━━━ RECORDS TO PROCESS ━━━

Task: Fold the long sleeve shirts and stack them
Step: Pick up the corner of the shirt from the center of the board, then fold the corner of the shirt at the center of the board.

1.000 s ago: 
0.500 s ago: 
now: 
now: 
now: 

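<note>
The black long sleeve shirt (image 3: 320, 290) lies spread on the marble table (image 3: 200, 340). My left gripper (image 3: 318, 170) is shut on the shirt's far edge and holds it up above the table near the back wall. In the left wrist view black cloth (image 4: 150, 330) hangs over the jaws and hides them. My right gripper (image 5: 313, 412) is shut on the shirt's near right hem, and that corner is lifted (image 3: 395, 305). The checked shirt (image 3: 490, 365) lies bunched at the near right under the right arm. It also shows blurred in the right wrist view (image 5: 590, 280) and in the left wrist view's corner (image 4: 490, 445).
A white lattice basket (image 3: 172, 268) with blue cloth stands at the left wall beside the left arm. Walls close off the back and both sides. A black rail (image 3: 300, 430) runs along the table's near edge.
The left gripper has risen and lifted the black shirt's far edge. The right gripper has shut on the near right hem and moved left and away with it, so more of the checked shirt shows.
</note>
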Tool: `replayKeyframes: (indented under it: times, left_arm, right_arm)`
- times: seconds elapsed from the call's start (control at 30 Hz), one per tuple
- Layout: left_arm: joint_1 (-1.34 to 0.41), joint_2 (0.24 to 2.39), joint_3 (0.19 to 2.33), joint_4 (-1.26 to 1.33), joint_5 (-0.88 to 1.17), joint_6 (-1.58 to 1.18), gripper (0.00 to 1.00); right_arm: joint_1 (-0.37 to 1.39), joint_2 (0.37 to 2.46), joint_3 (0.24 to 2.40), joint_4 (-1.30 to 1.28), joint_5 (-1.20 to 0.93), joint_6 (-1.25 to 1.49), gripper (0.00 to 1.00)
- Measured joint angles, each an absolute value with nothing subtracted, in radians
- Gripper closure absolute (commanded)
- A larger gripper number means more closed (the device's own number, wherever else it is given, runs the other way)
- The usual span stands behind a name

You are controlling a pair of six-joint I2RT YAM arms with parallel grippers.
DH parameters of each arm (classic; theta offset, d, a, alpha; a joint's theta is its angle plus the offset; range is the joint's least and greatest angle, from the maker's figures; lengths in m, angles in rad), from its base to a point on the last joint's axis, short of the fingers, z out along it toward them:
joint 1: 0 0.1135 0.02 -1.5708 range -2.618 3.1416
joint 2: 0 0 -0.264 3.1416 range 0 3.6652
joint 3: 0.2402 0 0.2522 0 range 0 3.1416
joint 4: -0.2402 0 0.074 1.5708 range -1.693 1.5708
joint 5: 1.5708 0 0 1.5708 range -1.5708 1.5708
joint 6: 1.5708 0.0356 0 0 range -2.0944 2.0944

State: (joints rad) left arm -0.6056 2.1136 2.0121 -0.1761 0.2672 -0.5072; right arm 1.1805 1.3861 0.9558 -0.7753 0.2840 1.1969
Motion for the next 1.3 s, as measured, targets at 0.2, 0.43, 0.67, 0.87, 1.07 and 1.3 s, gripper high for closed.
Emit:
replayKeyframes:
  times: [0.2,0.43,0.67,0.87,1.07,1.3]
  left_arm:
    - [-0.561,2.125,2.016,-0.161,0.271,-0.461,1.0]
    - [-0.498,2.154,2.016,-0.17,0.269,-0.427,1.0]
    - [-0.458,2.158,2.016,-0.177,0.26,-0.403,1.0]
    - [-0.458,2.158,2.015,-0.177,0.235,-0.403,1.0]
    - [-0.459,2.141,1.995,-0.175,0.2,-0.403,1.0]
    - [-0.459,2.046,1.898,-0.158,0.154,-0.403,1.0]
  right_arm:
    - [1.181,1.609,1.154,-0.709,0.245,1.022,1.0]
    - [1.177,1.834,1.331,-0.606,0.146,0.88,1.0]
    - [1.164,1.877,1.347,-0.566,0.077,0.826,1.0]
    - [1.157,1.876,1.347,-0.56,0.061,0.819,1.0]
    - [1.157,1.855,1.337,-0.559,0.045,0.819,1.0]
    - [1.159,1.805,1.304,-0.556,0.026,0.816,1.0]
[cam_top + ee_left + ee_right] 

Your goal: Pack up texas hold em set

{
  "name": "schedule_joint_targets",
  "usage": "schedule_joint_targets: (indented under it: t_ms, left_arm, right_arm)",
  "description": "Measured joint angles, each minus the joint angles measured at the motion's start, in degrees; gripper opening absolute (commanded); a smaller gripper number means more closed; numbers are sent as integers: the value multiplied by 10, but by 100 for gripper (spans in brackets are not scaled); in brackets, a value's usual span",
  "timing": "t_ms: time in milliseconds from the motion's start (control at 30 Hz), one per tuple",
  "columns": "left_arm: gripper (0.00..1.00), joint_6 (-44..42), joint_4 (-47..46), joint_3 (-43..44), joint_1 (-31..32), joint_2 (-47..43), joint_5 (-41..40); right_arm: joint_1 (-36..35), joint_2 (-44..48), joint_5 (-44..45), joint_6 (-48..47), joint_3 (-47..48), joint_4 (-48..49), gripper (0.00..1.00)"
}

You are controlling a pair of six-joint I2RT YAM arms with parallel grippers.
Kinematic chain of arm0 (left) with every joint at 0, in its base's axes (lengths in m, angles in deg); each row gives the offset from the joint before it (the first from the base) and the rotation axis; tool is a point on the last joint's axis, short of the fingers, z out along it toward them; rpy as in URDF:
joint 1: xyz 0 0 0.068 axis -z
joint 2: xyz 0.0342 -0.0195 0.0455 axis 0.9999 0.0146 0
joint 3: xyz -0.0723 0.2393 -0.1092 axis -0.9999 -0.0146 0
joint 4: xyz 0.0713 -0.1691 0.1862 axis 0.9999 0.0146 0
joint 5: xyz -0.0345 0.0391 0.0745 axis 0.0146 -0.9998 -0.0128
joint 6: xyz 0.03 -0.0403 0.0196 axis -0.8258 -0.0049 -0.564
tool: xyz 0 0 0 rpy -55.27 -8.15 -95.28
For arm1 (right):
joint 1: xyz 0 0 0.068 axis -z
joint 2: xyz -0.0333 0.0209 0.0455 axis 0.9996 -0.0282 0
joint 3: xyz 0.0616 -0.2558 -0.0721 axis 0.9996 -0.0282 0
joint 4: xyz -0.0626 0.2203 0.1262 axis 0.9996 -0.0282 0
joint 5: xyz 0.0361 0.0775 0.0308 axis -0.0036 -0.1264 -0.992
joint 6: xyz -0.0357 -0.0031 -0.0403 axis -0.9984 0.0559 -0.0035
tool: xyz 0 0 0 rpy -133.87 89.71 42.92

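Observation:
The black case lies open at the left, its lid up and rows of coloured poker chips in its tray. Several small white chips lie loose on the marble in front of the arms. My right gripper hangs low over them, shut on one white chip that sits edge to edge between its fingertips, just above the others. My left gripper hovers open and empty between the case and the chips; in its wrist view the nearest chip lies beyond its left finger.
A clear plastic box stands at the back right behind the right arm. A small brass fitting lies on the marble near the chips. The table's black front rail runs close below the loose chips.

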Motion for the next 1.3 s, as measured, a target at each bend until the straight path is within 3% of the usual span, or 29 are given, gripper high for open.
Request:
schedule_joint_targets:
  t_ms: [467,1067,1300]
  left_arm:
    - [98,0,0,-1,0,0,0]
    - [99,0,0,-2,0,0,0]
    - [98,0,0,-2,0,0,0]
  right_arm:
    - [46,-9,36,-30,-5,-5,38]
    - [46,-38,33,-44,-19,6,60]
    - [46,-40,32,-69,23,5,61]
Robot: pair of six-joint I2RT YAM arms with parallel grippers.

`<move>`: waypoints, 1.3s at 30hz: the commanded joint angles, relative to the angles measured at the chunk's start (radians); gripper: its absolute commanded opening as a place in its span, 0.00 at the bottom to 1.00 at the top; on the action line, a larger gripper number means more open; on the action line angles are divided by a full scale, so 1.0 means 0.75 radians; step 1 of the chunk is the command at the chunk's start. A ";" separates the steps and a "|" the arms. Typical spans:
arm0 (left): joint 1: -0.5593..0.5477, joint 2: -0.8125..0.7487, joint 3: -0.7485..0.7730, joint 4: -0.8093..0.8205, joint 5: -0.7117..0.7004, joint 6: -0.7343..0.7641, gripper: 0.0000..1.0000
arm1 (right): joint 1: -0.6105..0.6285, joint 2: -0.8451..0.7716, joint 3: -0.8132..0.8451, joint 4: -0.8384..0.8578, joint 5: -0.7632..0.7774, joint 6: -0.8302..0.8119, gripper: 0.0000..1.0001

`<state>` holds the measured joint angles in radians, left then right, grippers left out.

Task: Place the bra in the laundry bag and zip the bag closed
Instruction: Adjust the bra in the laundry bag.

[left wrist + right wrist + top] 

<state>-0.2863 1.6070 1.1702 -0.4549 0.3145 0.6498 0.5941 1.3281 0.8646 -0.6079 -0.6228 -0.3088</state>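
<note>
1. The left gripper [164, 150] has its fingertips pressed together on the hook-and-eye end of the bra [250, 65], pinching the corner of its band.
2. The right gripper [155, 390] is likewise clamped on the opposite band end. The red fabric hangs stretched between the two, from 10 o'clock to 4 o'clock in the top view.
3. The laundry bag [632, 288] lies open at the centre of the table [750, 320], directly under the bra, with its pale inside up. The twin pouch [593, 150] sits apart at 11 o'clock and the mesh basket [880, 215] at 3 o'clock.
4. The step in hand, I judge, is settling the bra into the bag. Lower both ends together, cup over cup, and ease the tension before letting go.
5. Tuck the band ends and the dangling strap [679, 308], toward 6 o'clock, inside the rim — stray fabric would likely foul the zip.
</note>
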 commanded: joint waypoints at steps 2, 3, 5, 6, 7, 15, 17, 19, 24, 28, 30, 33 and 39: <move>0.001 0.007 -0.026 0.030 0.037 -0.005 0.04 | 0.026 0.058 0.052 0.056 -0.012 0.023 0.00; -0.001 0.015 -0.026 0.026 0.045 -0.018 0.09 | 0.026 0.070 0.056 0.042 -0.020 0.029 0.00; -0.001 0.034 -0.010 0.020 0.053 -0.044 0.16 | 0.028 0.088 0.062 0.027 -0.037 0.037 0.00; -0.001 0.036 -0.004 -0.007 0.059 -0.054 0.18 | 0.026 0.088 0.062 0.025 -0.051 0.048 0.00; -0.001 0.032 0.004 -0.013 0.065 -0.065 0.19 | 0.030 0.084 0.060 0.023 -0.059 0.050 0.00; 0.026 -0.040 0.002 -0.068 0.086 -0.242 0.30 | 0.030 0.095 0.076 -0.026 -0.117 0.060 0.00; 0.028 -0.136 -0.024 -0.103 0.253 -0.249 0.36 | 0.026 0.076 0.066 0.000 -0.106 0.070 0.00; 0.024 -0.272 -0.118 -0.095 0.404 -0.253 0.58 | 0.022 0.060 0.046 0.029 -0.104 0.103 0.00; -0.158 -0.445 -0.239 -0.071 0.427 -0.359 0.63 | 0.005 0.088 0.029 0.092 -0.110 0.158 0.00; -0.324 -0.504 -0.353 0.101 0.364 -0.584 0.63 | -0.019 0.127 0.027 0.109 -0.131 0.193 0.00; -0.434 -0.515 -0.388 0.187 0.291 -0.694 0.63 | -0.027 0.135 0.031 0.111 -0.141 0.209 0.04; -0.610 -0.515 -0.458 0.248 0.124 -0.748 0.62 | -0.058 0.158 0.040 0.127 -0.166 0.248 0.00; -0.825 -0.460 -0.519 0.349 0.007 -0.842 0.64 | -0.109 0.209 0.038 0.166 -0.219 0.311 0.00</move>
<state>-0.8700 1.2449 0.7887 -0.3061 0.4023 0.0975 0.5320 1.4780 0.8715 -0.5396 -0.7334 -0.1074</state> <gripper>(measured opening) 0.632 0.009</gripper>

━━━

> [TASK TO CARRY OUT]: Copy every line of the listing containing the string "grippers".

> [SOLUTION TO THE EXERCISE]:
You are controlling a pair of six-joint I2RT YAM arms with parallel grippers.
You are controlling a pair of six-joint I2RT YAM arms with parallel grippers.
Robot: pair of six-joint I2RT YAM arms with parallel grippers.
`<state>` holds the measured joint angles in radians, left then right, grippers left out.

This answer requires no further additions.